----- Material shown -----

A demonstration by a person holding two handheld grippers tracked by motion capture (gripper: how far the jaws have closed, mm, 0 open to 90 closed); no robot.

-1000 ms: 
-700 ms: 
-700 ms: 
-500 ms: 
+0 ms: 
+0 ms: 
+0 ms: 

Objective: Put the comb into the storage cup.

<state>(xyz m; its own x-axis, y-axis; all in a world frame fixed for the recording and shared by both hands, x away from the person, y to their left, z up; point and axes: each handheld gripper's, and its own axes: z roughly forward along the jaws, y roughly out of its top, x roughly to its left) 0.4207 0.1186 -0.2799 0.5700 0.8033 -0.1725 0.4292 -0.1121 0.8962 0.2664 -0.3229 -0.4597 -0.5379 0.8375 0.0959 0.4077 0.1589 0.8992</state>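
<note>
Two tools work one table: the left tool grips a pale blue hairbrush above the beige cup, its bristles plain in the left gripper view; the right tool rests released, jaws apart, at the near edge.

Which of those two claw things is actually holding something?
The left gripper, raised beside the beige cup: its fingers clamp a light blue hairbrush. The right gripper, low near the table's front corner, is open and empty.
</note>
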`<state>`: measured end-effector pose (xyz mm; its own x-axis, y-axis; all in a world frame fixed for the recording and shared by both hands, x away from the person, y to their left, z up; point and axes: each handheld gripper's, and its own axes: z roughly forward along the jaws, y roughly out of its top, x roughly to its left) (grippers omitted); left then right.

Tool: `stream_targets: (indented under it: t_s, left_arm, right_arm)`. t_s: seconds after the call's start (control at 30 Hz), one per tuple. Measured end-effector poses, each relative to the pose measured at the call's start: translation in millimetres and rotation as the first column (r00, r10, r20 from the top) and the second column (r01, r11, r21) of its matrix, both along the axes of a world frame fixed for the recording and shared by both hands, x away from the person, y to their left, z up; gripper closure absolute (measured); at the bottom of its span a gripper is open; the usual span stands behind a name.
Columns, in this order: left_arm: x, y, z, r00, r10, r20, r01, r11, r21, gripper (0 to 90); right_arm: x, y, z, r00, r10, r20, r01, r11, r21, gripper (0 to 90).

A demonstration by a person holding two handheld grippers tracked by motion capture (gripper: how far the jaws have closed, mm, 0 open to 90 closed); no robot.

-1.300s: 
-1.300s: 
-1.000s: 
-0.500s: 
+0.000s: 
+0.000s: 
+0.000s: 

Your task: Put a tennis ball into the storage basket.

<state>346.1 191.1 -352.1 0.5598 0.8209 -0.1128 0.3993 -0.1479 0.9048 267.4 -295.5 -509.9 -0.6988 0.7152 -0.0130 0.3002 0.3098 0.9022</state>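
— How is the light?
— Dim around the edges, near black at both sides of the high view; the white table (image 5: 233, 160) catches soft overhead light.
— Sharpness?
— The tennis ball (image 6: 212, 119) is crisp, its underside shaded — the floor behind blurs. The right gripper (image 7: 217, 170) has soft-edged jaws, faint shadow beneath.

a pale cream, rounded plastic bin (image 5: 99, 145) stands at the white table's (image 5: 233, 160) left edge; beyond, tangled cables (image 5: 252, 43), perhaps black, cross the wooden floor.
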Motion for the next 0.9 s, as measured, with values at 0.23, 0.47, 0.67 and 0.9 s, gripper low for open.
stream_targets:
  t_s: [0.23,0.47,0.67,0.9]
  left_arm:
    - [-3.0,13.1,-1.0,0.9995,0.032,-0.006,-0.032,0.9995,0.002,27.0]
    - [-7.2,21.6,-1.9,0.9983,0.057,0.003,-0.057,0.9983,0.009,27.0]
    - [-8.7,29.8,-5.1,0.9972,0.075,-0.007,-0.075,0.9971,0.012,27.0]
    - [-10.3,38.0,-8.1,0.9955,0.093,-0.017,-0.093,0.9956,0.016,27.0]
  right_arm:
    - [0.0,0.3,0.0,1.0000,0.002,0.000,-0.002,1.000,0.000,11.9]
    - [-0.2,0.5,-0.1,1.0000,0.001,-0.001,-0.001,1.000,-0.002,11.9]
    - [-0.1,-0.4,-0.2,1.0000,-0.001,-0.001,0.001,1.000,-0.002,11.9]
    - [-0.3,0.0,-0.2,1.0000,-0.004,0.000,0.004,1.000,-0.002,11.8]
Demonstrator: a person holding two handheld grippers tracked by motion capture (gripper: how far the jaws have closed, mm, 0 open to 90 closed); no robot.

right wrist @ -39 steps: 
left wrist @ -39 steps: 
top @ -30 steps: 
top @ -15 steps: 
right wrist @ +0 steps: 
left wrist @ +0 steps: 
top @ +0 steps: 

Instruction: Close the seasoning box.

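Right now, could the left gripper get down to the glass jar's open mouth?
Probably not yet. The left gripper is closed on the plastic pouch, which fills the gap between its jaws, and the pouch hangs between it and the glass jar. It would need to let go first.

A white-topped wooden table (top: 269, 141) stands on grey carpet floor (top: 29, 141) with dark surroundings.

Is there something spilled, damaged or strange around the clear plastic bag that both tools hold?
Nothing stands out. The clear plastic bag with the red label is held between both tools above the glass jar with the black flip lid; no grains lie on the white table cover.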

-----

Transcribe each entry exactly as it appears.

A demonstration by a person holding two handheld grippers tracked by motion capture (gripper: how far the jaws have closed, mm, 0 open to 90 closed); no robot.

-1000 ms: 
-700 ms: 
-700 ms: 
-500 ms: 
+0 ms: 
+0 ms: 
+0 ms: 

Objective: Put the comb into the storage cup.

<state>(xyz m; its own x-axis, y-axis; all in a world frame fixed for the recording and shared by both hands, x away from the person, y to their left, z up; point and axes: each handheld gripper's, and its own axes: z roughly forward along the jaws, y roughly out of its top, x roughly to its left) 0.4207 0.1186 -0.2799 0.5700 0.8033 -0.1725 0.4292 -0.1121 0.8962 0.2664 -0.3229 -0.4597 -0.5379 0.8375 0.0959 0.4077 0.1589 0.8992</state>
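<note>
Two tools work one table: the left tool grips a pale blue hairbrush above the beige cup, its bristles plain in the left gripper view; the right tool rests released, jaws apart, at the near edge.

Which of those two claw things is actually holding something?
The left gripper, raised beside the beige cup: its fingers clamp a light blue hairbrush. The right gripper, low near the table's front corner, is open and empty.
</note>
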`<state>`: measured end-effector pose (xyz mm; its own x-axis, y-axis; all in a world frame fixed for the recording and shared by both hands, x away from the person, y to their left, z up; point and axes: each handheld gripper's, and its own axes: z roughly forward along the jaws, y roughly out of its top, x roughly to its left) (grippers omitted); left then right.

Tool: `stream_targets: (indented under it: t_s, left_arm, right_arm)`. t_s: seconds after the call's start (control at 30 Hz), one per tuple. Measured end-effector poses, each relative to the pose measured at the call's start: translation in millimetres and rotation as the first column (r00, r10, r20 from the top) and the second column (r01, r11, r21) of its matrix, both along the axes of a world frame fixed for the recording and shared by both hands, x away from the person, y to their left, z up; gripper closure absolute (measured); at the bottom of its span a gripper is open; the usual span stands behind a name.
Columns, in this order: left_arm: x, y, z, r00, r10, r20, r01, r11, r21, gripper (0 to 90); right_arm: x, y, z, r00, r10, r20, r01, r11, r21, gripper (0 to 90).

A demonstration by a person holding two handheld grippers tracked by motion capture (gripper: how far the jaws have closed, mm, 0 open to 90 closed); no robot.

-1.300s: 
-1.300s: 
-1.000s: 
-0.500s: 
+0.000s: 
+0.000s: 
+0.000s: 

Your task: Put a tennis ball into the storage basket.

<state>346.1 191.1 -352.1 0.5598 0.8209 -0.1128 0.3993 -0.1479 0.9048 267.4 -295.5 -509.9 -0.6988 0.7152 -0.0130 0.3002 0.3098 0.9022</state>
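— How is the light?
— Dim around the edges, near black at both sides of the high view; the white table (image 5: 233, 160) catches soft overhead light.
— Sharpness?
— The tennis ball (image 6: 212, 119) is crisp, its underside shaded — the floor behind blurs. The right gripper (image 7: 217, 170) has soft-edged jaws, faint shadow beneath.

a pale cream, rounded plastic bin (image 5: 99, 145) stands at the white table's (image 5: 233, 160) left edge; beyond, tangled cables (image 5: 252, 43), perhaps black, cross the wooden floor.
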Motion for the next 0.9 s, as measured, with values at 0.23, 0.47, 0.67 and 0.9 s, gripper low for open.
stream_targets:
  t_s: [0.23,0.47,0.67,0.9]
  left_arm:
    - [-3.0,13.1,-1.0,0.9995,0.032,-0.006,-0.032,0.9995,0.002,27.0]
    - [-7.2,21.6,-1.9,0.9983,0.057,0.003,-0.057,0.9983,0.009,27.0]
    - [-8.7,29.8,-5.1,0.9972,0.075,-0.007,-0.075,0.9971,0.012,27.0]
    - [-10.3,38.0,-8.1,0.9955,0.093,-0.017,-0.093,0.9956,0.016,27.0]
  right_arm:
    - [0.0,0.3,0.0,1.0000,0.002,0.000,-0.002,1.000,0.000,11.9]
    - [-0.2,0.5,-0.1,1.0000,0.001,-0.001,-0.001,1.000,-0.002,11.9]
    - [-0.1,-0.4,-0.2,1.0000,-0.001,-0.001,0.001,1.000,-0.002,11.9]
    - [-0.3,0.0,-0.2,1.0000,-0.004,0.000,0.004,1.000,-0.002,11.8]
Demonstrator: a person holding two handheld grippers tracked by motion capture (gripper: how far the jaws have closed, mm, 0 open to 90 closed); no robot.

right wrist @ -39 steps: 
left wrist @ -39 steps: 
top @ -30 steps: 
top @ -15 steps: 
right wrist @ +0 steps: 
left wrist @ +0 steps: 
top @ +0 steps: 

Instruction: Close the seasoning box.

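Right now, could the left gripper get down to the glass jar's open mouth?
Probably not yet. The left gripper is closed on the plastic pouch, which fills the gap between its jaws, and the pouch hangs between it and the glass jar. It would need to let go first.

A white-topped wooden table (top: 269, 141) stands on grey carpet floor (top: 29, 141) with dark surroundings.

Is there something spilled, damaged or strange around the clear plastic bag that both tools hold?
Nothing stands out. The clear plastic bag with the red label is held between both tools above the glass jar with the black flip lid; no grains lie on the white table cover.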

The output for this exercise is complete.